Last but not least, credo has been useful to run static code analysis in our codebase and to promote some consistency and readability.

While we haven’t included ex_doc in our workflow yet, we have added a bunch of documentation in our code, and it’s already paying dividends; newer team members mentioned that the onboarding process is more accessible thanks to that documentation.

Design

While we were refactoring, we made many decisions to improve the current codebase, among them, one of the most recent was that we identified that the company was losing money when an agent/user started a session (LOGON) in a 3rd party system. Still, the agent wasn’t READY to operate. The interaction with the 3rd party service was something like this:

  • Every second a process collected data from the 3rd party service because they didn’t offer a webhook that allowed us to subscribe to those events
  • Then, the producer sent all the collected messages to some other modules via Phoenix Channels, among the one that was in charge of forcing those agents to be READY to operate
  • The process that put READY those agents was only one instance of a GenServer

So, given the previous scenario and given that a GenServer can process only one message at a time, we had some agents in the NOT_READY state waiting for the FORCE_READY operation. What we did, in this case, was to split the input per agent IDs and then dynamically create GenServers where its state was all around the agent/user, once the agent finished its session, we stopped that GenServer instance. This change allowed us to increase our FORCE_READY operations thanks to the concurrency and prepared us for a new feature, which kicked users after a configurable time of inactivity.

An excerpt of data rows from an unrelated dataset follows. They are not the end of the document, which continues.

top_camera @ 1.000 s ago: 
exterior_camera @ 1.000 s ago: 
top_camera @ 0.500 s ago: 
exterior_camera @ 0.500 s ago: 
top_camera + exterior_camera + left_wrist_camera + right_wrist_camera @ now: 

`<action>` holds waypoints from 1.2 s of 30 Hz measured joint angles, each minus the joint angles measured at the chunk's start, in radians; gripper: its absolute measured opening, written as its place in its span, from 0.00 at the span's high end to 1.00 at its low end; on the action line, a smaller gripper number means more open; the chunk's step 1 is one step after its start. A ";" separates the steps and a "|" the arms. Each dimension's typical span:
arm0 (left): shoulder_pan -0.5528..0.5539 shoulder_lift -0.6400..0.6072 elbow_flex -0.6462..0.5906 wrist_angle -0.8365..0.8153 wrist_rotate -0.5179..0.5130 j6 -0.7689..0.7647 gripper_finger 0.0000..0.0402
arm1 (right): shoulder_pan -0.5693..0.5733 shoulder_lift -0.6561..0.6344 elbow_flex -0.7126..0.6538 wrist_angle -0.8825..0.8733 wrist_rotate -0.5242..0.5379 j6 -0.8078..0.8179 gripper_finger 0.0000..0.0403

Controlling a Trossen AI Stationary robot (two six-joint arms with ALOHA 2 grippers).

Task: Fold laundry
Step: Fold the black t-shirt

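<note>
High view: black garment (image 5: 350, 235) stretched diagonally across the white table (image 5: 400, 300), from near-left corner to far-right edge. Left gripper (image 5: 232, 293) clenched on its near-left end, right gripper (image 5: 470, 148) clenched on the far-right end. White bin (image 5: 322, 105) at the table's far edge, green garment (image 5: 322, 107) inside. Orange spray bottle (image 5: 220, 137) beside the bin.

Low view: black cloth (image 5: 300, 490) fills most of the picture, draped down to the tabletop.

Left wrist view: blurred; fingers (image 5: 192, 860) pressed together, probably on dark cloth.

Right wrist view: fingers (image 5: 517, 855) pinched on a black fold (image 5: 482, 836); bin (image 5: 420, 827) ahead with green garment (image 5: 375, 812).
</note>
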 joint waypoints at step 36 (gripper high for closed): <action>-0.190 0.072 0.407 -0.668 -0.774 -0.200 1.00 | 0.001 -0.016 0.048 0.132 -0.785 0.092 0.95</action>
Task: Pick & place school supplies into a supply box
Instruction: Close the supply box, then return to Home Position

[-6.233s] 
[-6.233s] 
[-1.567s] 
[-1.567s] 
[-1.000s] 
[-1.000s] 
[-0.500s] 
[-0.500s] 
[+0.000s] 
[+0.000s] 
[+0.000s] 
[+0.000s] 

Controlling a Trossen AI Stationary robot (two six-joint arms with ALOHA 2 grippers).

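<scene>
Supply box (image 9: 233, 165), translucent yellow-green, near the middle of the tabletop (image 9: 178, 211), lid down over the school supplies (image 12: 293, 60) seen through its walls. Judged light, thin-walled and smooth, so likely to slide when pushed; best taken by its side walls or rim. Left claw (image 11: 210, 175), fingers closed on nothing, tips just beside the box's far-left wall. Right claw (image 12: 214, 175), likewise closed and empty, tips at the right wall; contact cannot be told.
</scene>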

Previously the kicking process was done by our support staff manually. We added the “kicking inactive users” feature while we were doing a work re-retreat (the company is 100% remote). You can’t imagine the happiness shown by our support staff after deploying that feature and seeing how the application was automatically kicking inactive users. Sometimes, as a developer, we lose the perspective and impact that we can make on people’s lives; it was a humbling experience.

Rewards

  • Staff & support teams are enjoying the fruits of these improvements while doing less manual processes. Of course, we still have some areas that we need to polish. We’re getting there
  • Improved the onboarding experience for newer developers, while also improving the experience for older developers
  • Our confidence while doing changes have increased
  • Deliver new features more quickly
  • Savings, while we haven’t completed the whole migration from some storage services, our estimate is to save the company more than 20K a month after finishing the whole process, which, according to our plan, is at the end of the next month.

Wrapping Up

Elixir and Phoenix, even in the worst-case scenarios, have demonstrated that it allows some companies to deliver excellent results. But, it’s the team culture, and following effective practices, that enables to improve the user experience, while enhancing the performance and the quality of the code.

  1. Another tool that you should probably check out is Mix Unused. I haven’t used it yet, because I recently knew about its existence, but I plan to do it sooner than later.